This post was authored by Stefanie K. Vaudreuil.
It’s time to check your policies. New DFEH regulations (California Code of Regulations, title 2, sections 11027.1 and 11028) went into effect on July 1, 2018 that provide definitions on “national origin” and “undocumented applicant or employee,” in addition to outlining specific employment practices regarding language restrictions and height/weight restrictions.
New “National Origin” Definitions
The new “national origin” definition includes the individual’s or ancestor’s actual or perceived (1) physical, cultural, or linguistic characteristics associated with a national origin group; (2) marriage to or association with persons of a national origin group; (3) tribal affiliation; (4) membership in or association with an organization identified with or seeking to promote the interests of a national origin group; (5) attendance or participation in schools, churches, temples, mosques, or other religious institutions generally used by persons of a national origin group; and (6) name that is associated with a national origin group.
What is a “national origin group”? The new definition provides that it includes, but is not limited to, “ethnic groups, geographic places of origin and countries that are not presently in existence.” The regulations also define an “undocumented applicant or employee” as someone who “lacks legal authorization under federal law to be present and/or work in the United States.”
New Protections for “Undocumented applicants or employees”
The DFEH has established new protections for “undocumented applicants or employees,” making it unlawful to discriminate against them because of their immigration status, “unless the employer has shown by clear and convincing evidence that it is required to do so in order to comply with federal immigration law.” The regulation provides an example of unlawful discrimination by stating that it is unlawful for an employer to discriminate against an applicant or employee because he or she “holds or presents a driver’s license issued under section 12801.9 of the Vehicle Code” (which establishes that undocumented immigrants may be eligible for a California driver’s license)
The new regulations also prohibit employers from inquiring into an applicant’s or employee’s immigration status unless it is necessary to comply with federal law.
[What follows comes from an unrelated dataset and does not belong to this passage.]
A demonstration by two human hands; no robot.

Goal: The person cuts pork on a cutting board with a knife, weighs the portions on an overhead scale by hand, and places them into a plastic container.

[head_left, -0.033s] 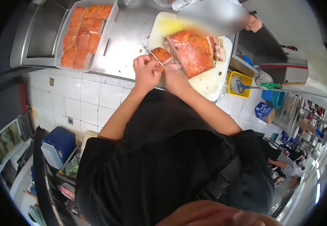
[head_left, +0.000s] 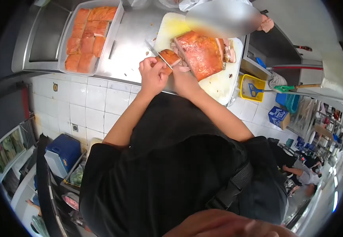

The DFEH does not identify or explain under what circumstances, however, federal law requires an employer to make such an inquiry. Like California law, federal law prohibits pre-offer inquiries into an applicant’s immigration status.
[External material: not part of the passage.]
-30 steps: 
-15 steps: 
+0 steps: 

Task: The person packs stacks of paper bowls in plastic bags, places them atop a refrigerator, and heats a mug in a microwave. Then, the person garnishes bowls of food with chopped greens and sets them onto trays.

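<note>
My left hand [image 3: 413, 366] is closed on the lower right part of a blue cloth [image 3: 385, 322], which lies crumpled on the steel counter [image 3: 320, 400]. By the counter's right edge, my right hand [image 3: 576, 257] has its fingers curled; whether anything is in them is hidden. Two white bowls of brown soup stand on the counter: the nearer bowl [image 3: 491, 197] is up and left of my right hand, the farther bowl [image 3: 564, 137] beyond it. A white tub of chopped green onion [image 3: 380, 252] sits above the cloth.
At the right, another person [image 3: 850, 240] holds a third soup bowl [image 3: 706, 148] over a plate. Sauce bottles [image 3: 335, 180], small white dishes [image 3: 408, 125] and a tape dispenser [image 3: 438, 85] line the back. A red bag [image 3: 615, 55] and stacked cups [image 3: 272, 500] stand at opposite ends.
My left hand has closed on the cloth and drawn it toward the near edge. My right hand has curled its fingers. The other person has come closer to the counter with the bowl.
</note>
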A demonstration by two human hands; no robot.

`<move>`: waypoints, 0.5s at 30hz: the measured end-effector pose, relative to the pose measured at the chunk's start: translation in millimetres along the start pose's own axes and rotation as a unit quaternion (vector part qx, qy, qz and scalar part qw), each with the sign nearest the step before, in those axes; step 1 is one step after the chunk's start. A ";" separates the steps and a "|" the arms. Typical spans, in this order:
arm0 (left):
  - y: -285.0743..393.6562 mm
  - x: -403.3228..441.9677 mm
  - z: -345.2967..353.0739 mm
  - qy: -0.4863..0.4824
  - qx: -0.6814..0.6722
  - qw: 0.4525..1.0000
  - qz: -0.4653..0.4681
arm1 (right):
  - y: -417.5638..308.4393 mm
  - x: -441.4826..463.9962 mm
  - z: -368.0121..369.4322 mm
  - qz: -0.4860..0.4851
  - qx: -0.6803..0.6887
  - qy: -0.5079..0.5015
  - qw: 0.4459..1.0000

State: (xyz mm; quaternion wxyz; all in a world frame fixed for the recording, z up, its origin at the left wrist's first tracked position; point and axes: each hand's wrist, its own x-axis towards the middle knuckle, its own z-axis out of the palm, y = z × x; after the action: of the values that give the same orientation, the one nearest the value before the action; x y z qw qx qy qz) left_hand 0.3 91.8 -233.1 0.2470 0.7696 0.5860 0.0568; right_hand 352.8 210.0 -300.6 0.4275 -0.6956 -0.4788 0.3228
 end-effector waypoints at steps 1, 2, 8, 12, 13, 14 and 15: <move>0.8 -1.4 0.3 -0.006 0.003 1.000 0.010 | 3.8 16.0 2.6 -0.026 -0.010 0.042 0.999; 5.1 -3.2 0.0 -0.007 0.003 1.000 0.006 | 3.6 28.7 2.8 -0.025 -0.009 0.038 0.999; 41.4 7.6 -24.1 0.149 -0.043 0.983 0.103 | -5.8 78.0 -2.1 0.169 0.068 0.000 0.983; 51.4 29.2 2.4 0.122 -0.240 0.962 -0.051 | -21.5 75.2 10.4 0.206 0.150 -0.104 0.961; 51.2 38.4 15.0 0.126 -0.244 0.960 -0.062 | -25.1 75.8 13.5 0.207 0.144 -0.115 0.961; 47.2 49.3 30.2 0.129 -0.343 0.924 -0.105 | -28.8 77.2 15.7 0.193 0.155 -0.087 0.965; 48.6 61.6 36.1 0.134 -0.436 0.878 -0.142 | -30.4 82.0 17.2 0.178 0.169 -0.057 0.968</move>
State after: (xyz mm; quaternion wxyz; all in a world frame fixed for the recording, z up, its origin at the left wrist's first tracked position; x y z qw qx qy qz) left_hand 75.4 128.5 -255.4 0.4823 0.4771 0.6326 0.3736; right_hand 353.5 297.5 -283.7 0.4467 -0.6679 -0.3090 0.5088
New Regulations on Employer Implemented Language Restrictions
The new regulations include an explanation of what “language restrictions” may be implemented by employers. It has been unlawful for an employer to adopt or enforce an “English-only” rule, except in limited circumstances. The new regulation creates further protection. Employers will not meet the threshold of business necessity if the “language restriction merely promotes business convenience or is due to customer or co-worker preference.” Employers also may not discriminate based upon an applicant’s or employee’s accent, “unless the employer proves that the individual’s accent interferes materially with the applicant’s or employee’s ability to perform the job in question.”
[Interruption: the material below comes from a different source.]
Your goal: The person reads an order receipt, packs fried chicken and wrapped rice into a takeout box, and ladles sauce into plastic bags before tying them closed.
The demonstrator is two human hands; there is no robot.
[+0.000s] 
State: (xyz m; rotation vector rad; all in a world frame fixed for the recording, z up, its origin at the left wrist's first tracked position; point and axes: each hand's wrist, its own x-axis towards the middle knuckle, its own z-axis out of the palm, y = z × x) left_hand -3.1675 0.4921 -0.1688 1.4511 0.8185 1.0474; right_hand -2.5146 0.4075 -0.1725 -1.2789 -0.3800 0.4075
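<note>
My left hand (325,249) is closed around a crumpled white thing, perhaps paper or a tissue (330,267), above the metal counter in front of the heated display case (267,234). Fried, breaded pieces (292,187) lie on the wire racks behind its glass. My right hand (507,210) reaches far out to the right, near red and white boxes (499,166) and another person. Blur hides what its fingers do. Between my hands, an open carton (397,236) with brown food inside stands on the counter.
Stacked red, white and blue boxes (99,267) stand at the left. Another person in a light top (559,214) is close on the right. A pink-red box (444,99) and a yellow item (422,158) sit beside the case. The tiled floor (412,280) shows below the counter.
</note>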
It is unlawful for the employer to establish English-only rules for employees applicable to breaks, lunch, or unpaid employer-sponsored events.
New Regulations on Height/Weight Requirements
According to the DFEH, height and weight requirements may create a disparate impact on the basis of national origin. Therefore, if the applicant or employee is able to show a disparate impact, the employer must demonstrate the requirements are job-related and justified by business necessity. Note, however, that height and weight restrictions may still be unlawful if the business requirements “can be achieved effectively through less discriminatory means.”
Compliance is Key
Employers should review their Equal Employment Opportunity policies, as well as recruitment and retention procedures, to avoid potential noncompliance with or violation of the new regulations. Importantly, if the employer uses a third party to conduct recruitment, the employer should ensure that the third party also complies with the new regulations. Individuals responsible for recruitment and hiring should be trained in the application of these new regulations.